Key points to remember

It will take a long time for the business and legal teams to fully digest the implications of this long project and begin to strategize on a plan to operationalize the concepts while allowing room for inevitable changes before regulations become final. . On first reading, however, some themes and likely operational challenges emerge:

  • Emphasis on user-friendly presentation of privacy options. The draft rules offer a detailed view of how a consumer should experience the privacy choice process, including requiring the process to be “easy to understand”, prohibiting “dark patterns”, requiring a ” symmetry in choices” and prohibiting manipulative language. This would create significant leeway for the Agency to take action against companies based on subjective judgments on their websites. Additionally, companies are likely to encounter tensions between this principle and the complex requirements related to website disclosures and pop-ups described below.
  • Rules of the game guided by consumer expectations. Businesses would be limited to using personal information in a manner “consistent with what an average consumer would expect,” but the proposed rules shed little light on how average consumer expectations should be determined. Some illustrative examples suggest – but do not explicitly state – that expectations would be determined by the nature of the products and services that the company provides to the consumer, which means that the disclosure of a data processing practice in a privacy policy confidentiality would not be sufficient to create an expectation if the processing is not essential to the supply of the product and service.
  • Confusion over whether the law is opt-out or opt-in. The CCPA/CPRA is an opt-out law; consent is only required for the sale or sharing of personal information relating to consumers under the age of 16 or secondary use undisclosed at the time of collection. But, the proposed rule that would require that “the collection, use, retention and/or sharing” be reasonably necessary and proportionate to achieve the purpose(s) for which the personal information was collected or otherwise processed” appears to require consent. voluntary for many collections of sensitive personal information and the sale of personal information. The examples offered to demonstrate the rule suggest that explicit consent would be required for the collection of geolocation information via a mobile application, the sale of geolocation information and the disclosure of a customer mailing list in a way that it would be used to market the products and services of other companies. This interpretation has significant implications; it is difficult to see how most, if not all, sales of personal information may be “necessary” to provide products and services.
  • The user experience of the website is likely to become clumsier. Various provisions would require new pop-ups, links, and disclosures that could significantly alter the user experience on websites and in stores — and many of these features push the legal framework toward opt-in.
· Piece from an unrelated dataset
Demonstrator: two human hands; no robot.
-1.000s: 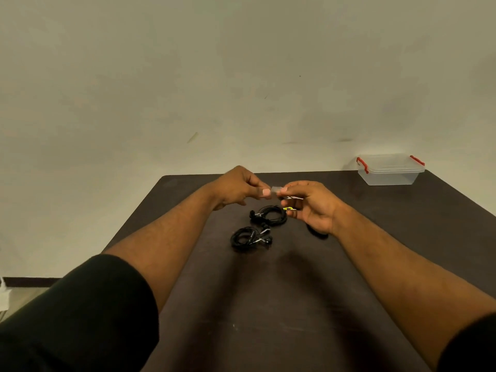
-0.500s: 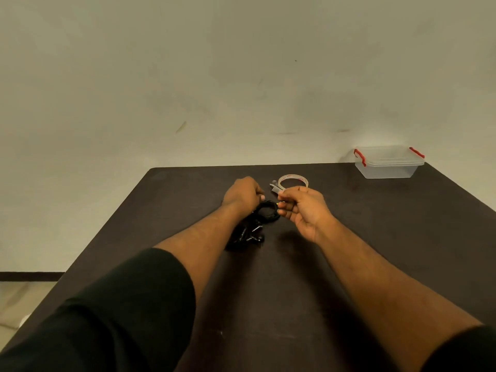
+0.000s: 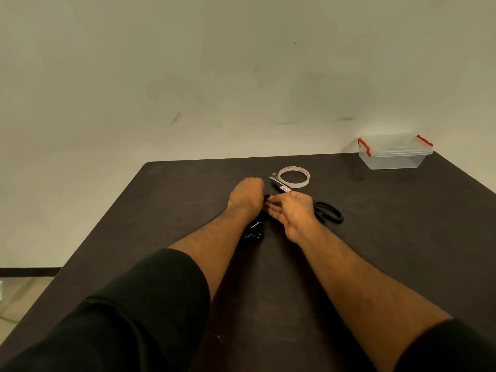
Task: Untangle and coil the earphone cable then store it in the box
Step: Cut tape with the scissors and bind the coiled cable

For example, although the CCPA/CPRA does not require a company to require a user to accept cookies, the proposed regulations state that, according to the rule of symmetry, cookie banners must offer both options of acceptance and refusal. See § 7004(A)(2)(C). The company must disclose in its privacy policy how a consumer can use an opt-out preference signal [§ 7011(e)(3)(F)] and display to a user whose browser sends such a signal whether it has been honored [§ 7025(c)(6)]. Requirements for providing privacy disclosures are also detailed. For example, the draft provides that the “notice of collection” provided at or before the point of collection cannot be satisfied by a link to the full privacy policy; a company should deep link to the specific section of its privacy policy that provides the relevant information [§ 7012(f)], and this link must be provided “near” the fields where the information is sought or the submit button. § 7012(c)(2). These website and disclosure requirements can effectively set national or global standards; it may not be possible for the Companies to comply with these obligations solely for visitors to the California Website.
  • Strengthening downstream accountability. Sections 7051 and 7053 outline the requirements that would apply to supplier contracts. It should be noted that the draft would apparently create a new obligation for companies to perform due diligence on service providers, contractors and third parties. 7051(e) (“[w]If a company exercises due diligence with respect to its service providers and subcontractors, it determines whether the company has reason to believe that a service provider or subcontractor is using personal information in violation of the CCPA and these regulations. “); § 7053(e) (similar). Contracts with service providers, contractors and third parties would also be required to state the “specific” purpose for disclosing personal information, and this statement cannot be “in generic terms”, which could mean that companies must undertake significant work to update § 7051(a)(1) contracts; § 7953(a)(1).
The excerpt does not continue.